Le jeune homme s’adressant à celui qui, à l’avant du canot, semblait en servir de guide.

— Ohé ! Hervieux ! chante nous donc un de tes vieux refrains de canotier ; nous t’aiderons en chœur et la route nous semblera moins longue.

— Oui, oui ! une chanson, Hervieux, répétèrent à l’unisson les autres voyageurs.

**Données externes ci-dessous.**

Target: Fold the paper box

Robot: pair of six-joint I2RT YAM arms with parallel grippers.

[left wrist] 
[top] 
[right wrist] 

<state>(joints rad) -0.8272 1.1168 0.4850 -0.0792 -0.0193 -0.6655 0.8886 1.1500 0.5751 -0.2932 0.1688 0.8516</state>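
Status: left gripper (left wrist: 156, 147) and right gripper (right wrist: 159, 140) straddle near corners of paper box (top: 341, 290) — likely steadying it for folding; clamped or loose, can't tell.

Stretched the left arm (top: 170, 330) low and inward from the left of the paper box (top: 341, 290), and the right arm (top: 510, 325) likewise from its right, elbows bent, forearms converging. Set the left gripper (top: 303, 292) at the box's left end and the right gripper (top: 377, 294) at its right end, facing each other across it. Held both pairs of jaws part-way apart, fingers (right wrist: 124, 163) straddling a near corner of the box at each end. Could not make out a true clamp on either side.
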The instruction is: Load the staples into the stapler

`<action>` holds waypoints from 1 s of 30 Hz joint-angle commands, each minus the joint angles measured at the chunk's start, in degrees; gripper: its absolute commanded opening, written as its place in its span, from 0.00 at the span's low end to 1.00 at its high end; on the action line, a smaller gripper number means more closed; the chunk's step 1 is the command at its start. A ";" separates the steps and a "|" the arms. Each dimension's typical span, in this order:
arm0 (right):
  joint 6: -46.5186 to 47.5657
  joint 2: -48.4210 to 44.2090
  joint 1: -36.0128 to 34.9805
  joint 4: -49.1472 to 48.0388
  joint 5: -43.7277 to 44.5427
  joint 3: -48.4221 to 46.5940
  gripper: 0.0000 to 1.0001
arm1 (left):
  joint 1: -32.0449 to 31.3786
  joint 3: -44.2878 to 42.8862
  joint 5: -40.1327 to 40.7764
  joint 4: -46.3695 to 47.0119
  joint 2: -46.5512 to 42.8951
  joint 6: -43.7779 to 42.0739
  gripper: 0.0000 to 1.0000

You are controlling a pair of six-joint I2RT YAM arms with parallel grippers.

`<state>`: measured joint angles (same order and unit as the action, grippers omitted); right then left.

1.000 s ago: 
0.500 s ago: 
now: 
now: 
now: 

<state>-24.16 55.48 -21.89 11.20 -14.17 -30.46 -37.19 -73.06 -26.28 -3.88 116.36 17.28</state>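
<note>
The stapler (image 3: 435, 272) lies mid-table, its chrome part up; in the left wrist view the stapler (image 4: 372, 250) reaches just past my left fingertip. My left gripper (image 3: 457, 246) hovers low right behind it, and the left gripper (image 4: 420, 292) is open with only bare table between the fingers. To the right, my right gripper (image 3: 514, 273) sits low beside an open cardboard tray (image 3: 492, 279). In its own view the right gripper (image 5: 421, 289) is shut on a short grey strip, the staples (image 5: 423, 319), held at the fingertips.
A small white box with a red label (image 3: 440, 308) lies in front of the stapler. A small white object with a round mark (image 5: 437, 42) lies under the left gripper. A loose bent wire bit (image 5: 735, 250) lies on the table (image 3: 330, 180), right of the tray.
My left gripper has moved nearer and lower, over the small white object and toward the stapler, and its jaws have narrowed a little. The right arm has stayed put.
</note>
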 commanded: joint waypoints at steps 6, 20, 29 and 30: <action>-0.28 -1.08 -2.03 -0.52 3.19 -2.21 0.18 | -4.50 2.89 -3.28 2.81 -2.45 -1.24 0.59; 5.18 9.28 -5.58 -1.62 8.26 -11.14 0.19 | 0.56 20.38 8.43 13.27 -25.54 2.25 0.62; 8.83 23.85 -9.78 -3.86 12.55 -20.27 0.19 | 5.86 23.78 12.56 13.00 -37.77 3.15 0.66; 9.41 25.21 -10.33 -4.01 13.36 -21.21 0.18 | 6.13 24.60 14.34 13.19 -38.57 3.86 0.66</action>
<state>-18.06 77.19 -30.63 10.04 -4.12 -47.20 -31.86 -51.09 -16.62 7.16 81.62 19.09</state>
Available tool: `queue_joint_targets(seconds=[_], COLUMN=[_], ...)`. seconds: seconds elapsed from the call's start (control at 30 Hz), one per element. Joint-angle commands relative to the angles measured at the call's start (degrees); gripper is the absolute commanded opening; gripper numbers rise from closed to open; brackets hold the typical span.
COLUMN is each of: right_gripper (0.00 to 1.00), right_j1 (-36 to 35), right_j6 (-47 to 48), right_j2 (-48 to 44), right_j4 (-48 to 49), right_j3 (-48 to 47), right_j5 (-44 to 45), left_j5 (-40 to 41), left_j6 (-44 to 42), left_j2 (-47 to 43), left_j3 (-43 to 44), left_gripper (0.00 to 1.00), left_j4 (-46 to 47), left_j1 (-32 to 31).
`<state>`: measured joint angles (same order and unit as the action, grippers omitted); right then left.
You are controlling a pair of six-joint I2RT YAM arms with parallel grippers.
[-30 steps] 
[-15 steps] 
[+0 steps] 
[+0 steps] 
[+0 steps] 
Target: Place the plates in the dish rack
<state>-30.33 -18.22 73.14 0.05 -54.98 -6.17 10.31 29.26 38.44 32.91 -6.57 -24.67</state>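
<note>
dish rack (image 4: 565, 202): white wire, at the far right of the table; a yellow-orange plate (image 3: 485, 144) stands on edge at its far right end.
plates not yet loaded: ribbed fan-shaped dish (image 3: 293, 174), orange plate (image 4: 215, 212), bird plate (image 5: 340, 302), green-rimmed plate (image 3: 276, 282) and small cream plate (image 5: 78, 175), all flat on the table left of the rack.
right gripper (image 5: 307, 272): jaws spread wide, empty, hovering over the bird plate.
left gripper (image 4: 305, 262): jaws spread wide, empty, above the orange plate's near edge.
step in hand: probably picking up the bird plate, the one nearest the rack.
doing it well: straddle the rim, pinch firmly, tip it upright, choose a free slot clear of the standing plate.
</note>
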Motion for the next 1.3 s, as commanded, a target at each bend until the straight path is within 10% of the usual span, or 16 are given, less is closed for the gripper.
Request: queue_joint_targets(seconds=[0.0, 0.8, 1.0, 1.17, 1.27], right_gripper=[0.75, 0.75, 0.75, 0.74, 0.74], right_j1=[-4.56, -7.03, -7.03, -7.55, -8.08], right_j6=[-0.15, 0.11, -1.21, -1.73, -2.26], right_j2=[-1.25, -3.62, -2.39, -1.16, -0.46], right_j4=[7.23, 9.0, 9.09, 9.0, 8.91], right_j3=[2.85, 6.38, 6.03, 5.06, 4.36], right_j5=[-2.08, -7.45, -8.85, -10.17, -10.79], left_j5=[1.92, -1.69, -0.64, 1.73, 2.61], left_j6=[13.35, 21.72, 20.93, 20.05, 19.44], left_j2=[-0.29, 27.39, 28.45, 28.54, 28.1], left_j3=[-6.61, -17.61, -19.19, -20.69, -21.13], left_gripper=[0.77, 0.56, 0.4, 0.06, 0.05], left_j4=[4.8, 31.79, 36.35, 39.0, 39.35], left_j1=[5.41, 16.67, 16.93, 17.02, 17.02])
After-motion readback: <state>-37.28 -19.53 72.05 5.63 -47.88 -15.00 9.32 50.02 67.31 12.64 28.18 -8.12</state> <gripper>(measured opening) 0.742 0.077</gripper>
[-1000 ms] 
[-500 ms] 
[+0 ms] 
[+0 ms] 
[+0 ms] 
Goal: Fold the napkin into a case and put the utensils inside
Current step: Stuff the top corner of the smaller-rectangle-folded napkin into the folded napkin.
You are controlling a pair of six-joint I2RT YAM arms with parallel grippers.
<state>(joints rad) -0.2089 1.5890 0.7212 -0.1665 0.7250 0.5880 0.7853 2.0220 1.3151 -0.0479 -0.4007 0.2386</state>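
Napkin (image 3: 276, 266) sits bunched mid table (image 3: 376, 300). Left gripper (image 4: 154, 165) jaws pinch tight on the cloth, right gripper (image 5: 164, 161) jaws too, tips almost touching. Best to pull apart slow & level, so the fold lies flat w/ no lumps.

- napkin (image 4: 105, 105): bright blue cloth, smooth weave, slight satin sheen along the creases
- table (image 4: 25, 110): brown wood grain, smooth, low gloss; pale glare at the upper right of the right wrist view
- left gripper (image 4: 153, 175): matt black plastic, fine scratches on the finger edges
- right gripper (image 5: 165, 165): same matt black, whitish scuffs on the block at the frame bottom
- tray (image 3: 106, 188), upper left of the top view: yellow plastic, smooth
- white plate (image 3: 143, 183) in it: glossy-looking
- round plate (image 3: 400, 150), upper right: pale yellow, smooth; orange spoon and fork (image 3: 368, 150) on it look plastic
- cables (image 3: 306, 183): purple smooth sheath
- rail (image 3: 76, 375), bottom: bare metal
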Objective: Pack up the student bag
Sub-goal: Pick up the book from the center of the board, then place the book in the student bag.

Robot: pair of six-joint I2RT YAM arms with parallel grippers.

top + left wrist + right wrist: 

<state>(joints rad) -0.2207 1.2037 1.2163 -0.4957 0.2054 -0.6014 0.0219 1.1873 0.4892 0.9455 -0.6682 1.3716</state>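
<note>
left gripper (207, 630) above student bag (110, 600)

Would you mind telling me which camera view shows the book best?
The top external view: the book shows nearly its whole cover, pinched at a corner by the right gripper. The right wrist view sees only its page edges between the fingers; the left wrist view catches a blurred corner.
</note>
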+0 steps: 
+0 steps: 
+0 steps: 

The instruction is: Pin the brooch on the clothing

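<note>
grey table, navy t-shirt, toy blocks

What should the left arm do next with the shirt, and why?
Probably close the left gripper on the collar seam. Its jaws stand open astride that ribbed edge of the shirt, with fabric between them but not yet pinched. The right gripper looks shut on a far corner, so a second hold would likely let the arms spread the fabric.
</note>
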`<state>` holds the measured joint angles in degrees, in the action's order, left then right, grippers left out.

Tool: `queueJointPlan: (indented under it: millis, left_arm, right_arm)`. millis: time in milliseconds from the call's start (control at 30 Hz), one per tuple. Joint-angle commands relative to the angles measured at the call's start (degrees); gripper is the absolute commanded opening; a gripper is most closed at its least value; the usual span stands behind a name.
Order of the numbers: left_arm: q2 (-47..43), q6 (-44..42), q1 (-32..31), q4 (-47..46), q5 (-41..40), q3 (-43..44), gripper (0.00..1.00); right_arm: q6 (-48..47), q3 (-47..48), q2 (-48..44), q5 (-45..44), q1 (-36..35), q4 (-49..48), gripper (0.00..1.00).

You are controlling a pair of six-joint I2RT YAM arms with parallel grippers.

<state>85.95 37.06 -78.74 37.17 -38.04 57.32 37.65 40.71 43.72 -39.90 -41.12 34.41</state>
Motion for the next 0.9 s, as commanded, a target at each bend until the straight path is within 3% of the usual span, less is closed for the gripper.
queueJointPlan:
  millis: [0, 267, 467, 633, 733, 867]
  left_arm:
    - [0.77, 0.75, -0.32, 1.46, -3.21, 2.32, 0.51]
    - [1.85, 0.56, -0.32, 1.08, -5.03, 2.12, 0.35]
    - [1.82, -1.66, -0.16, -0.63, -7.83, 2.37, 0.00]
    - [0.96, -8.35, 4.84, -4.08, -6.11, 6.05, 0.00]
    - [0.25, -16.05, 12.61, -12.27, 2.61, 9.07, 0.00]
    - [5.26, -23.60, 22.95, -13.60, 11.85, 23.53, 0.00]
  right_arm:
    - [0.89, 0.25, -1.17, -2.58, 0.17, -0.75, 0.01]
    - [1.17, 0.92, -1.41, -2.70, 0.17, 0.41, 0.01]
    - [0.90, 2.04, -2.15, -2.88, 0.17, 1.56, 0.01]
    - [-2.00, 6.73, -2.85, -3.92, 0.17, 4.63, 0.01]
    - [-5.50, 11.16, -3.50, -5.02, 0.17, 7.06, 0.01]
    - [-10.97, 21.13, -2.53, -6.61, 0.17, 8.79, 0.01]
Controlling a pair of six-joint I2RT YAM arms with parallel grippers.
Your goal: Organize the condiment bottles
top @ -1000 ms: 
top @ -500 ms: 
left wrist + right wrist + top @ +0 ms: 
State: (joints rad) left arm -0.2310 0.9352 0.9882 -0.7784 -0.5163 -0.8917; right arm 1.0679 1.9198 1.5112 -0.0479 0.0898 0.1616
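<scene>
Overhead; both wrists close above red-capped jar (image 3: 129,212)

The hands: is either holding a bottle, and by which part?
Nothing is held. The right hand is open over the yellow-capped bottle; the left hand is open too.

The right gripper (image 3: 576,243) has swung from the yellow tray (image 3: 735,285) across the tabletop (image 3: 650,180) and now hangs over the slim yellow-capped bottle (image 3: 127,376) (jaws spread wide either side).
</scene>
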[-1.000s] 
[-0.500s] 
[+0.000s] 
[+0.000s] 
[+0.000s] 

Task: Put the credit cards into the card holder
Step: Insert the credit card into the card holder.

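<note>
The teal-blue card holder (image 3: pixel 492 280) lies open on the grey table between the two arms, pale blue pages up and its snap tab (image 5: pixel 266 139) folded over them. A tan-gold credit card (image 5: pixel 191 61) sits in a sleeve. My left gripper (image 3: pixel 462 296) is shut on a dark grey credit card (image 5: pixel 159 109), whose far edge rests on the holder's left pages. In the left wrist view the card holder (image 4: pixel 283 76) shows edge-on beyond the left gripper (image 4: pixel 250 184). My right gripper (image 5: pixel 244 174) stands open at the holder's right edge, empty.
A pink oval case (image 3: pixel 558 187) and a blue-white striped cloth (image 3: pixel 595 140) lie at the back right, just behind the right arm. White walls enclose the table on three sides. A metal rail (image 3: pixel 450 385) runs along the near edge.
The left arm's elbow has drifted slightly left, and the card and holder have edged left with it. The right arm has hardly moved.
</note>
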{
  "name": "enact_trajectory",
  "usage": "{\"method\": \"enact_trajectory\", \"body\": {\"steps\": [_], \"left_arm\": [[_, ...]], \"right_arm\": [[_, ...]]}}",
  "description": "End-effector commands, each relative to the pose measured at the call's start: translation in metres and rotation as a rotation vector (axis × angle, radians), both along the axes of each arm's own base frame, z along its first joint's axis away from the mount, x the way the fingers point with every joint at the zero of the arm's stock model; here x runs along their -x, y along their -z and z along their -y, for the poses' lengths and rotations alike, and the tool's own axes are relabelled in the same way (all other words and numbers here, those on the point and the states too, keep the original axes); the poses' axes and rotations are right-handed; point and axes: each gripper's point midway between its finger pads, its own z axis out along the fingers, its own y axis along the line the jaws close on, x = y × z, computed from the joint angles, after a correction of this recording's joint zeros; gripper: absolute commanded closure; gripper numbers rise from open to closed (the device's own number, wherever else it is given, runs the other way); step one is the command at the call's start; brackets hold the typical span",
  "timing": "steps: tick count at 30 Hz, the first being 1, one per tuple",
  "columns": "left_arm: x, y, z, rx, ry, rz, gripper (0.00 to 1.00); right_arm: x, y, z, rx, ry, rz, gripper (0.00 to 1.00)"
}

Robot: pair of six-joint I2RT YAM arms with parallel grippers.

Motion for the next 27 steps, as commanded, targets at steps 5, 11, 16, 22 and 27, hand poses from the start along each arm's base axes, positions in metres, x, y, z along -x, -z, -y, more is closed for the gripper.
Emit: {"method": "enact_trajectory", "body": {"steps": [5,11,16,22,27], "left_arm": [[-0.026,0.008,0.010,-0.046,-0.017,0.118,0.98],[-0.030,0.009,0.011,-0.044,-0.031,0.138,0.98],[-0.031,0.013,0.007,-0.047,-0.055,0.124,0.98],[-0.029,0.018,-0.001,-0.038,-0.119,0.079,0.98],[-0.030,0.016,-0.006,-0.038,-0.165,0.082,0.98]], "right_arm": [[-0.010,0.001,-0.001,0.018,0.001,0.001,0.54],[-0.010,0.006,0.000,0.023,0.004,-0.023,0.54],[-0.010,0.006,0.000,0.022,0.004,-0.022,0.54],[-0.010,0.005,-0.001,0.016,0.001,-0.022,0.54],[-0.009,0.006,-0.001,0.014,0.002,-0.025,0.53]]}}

L’individu à qui s’adressaient ces paroles, se redressa avec un certain orgueil, et déposant une énorme chique de tabac sur la lisse du canot, il entonna d’une voie de stentor les couplets suivants, dont ses compagnons redirent le refrain :


Mon père n’avait fille que moi,
Canot d’écorce qui va voler ;
Et dessus la mer il m’envoie
Canot d’écorce qui vole qui vole,
Canot d’écorce qui va voler.

Et dessus la mer il m’envoie,
Canot d’écorce qui va voler ;
Le marinier qui me menait
Canot d’écorce qui vole qui vole,
Canot d’écorce qui va voler.

Le marinier qui me menait
Canot d’écorce qui va voler ;
Me dit ma belle embrassez-moi,
Canot d’écorce qui vole qui vole,
Canot d’écorce qui va voler.

Me dit ma belle embrassez-moi,
Canot d’écorce qui va voler,
Non, non, Monsieur, je ne saurais,
Canot d’écorce qui vole qui vole,
Canot d’écorce qui va voler.

Non, non, monsieur, je ne saurais,
Canot d’écorce qui va voler ;

Car si mon papa le savait
Canot d’écorce qui vole, qui vole,
Canot d’écorce qui va voler.

Car si mon papa le savait
Canot d’écorce qui va voler ;
C’est bien sûr qu’il me batterait.
Canot d’écorce qui vole qui vole,
Canot d’écorce qui va voler.


Les échos du rivage répétaient la mâle mélodie de ce chant primitif et les fermières abandonnaient pour un instant les travaux du ménage, pour écouter le chant des « voyageurs. » Les enfants suspendaient leurs jeux, et les jeunes filles joignaient leurs voix cristallines au refrain qui leur arrivait porté par la brise du soir.

Le canot glissa plus vite sur la surface polie du St. Laurent et se trouva bientôt en face du village de Lavaltrie. Après avoir mis leur embarcation en sûreté, les voyageurs se dirigèrent vers les lumières qui brillaient à travers les sapins, car il commençait à faire nuit.